Himmelsbach David S, Hellgeth John W, McAlister David D
Quality Assessment Research Unit, Richard B. Russell Research Center, Agricultural Research Service, US Department of Agriculture, PO Box 5677, Athens, Georgia 30605-5677, USA.
J Agric Food Chem. 2006 Oct 4;54(20):7405-12. doi: 10.1021/jf052949g.

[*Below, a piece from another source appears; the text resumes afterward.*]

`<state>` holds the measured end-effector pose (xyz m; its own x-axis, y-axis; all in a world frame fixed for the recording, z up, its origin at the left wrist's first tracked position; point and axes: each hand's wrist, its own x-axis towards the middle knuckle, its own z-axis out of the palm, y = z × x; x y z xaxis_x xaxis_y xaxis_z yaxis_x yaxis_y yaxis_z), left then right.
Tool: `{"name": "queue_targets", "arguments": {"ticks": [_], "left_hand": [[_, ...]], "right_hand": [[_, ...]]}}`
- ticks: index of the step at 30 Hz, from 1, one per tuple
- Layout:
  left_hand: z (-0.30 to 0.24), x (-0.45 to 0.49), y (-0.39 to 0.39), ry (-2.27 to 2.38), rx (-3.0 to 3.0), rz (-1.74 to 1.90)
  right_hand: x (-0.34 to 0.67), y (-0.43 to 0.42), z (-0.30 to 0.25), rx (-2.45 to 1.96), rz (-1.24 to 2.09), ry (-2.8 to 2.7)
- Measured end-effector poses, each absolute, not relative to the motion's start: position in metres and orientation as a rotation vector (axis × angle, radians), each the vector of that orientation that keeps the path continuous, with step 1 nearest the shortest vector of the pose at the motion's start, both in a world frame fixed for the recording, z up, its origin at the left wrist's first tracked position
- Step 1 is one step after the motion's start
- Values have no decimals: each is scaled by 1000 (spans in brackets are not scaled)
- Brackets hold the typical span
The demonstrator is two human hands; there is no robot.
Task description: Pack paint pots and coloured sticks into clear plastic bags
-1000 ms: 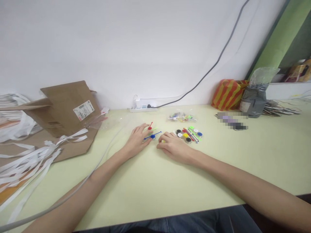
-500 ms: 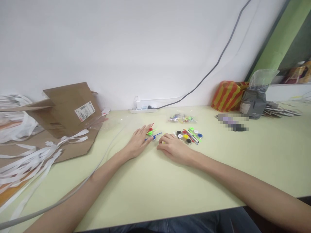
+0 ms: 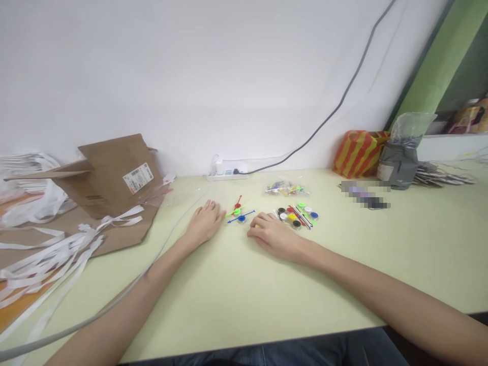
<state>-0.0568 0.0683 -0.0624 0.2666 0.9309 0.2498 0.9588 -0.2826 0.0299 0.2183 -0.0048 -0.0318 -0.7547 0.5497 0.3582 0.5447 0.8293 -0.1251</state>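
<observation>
My left hand (image 3: 206, 222) lies palm down on the table, fingers stretched out and holding nothing. Just to its right stand three small arrow spinners on round bases: a red spinner (image 3: 238, 205), a green spinner (image 3: 237, 212) and a blue spinner (image 3: 241, 219). My right hand (image 3: 273, 235) rests with bent fingers drawn together, right of the blue spinner. A trace of yellow shows by its fingertips; whatever they hold is hidden. Beyond that hand are loose coloured discs, among them a black disc (image 3: 296, 223), and a bundle of plastic arrows (image 3: 301, 216).
A clear bag of spinner parts (image 3: 286, 188) lies farther back. Left are an open cardboard box (image 3: 114, 178), white straps (image 3: 49, 264) and a grey cable (image 3: 152, 262). A power strip (image 3: 226, 176) sits against the wall. A striped bag (image 3: 356, 152) and grey bag (image 3: 398, 165) stand back right.
My left hand has drawn back leftward from the spinners, leaving them uncovered. My right hand has stayed nearly where it was, its fingers still bent.
</observation>
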Motion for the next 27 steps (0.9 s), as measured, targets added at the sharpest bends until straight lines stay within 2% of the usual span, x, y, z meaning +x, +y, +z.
{"name": "queue_targets", "arguments": {"ticks": [9,12,16,19,23,27], "left_hand": [[-45,-32,46,-1589,-2429,-648],[-27,-16,28,-1428,-2440,-756],[-12,-8,15,-1115,-2437,-664],[-8,-8,13,-955,-2448,-564],[-5,-7,10,-793,-2488,-515],[0,-6,4,-622,-2557,-500]], "right_hand": [[218,0,-35,-848,-203,-2530],[220,3,-34,-891,-184,-2395],[231,15,-32,-916,-81,-2043],[243,29,-29,-934,176,-1694],[256,42,-19,-891,882,-1230],[260,39,-5,-708,1323,-1096]]}}
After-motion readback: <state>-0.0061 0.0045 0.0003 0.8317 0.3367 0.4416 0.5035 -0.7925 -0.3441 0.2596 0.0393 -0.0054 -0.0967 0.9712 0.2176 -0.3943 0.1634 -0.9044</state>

The presence of foreign matter in cotton seriously affects the cotton grade and thus the price per bale paid by the spinner to the grower, the efficiency of the spinning and ginning operations, and the quality of the final woven product. Rapid identification of the nature of the extraneous matter in cotton at each stage of cleaning and processing is necessary to permit actions to eliminate or reduce its presence and improve efficiency and quality. Although several instruments are being successfully employed for the measurement of contamination in cotton fibers based on particle size/weight, no commercial instrument is capable of accurate qualitative identification of contaminants. To this end, ATR/FT-IR spectra of retrieved foreign matter were collected and subsequently rapidly matched to an authentic spectrum in a spectral database. The database includes contaminants typically classified as "trash", cotton plant parts (hull, shale, seed-coat fragments, bract, cacyx, leaf, bark, sticks, and stems) and grass plant parts (leaf and stem); "foreign objects and materials", synthetic materials (plastic bags, film, rubber, bale wrapping and strapping); organic materials (other fibers, yarns, paper, feathers, and leather); plus entomological and physiological sugars and inorganic materials (sand and rust). The spectral matching resulted in consistently high-score identification of the foreign matter based on chemical composition, irrespective of its particle size. The method is envisioned to be employed with stand-alone rugged infrared instrumentation to provide specific identification of extraneous materials in cotton as opposed to only general classification of the type by particle size or shape.
棉花中存在杂质会严重影响棉花等级,进而影响纺纱厂向种植者支付的每包棉花价格、纺纱和轧花操作的效率以及最终织物产品的质量。在棉花清洁和加工的每个阶段快速识别杂质的性质,对于采取行动消除或减少其存在并提高效率和质量是必要的。尽管有几种仪器已成功用于基于颗粒大小/重量测量棉花纤维中的污染物,但尚无商业仪器能够准确地对污染物进行定性识别。为此,收集了回收的杂质的衰减全反射/傅里叶变换红外光谱(ATR/FT-IR),随后将其与光谱数据库中的真实光谱进行快速匹配。该数据库包括通常归类为“杂质”的污染物、棉花植株部分(棉籽壳、页岩、种皮碎片、苞片、花萼、叶子、树皮、枝条和茎)以及草类植株部分(叶子和茎);“异物和材料”,合成材料(塑料袋、薄膜、橡胶、棉包包装带);有机材料(其他纤维、纱线、纸张、羽毛和皮革);以及昆虫学和生理学糖类和无机材料(沙子和铁锈)。光谱匹配能够基于化学成分一致地对杂质进行高分识别识别,而不论其颗粒大小如何。设想该方法将与独立的坚固型红外仪器一起使用,以提供对棉花中杂质材料的具体识别,而不仅仅是按颗粒大小或形状对类型进行一般分类。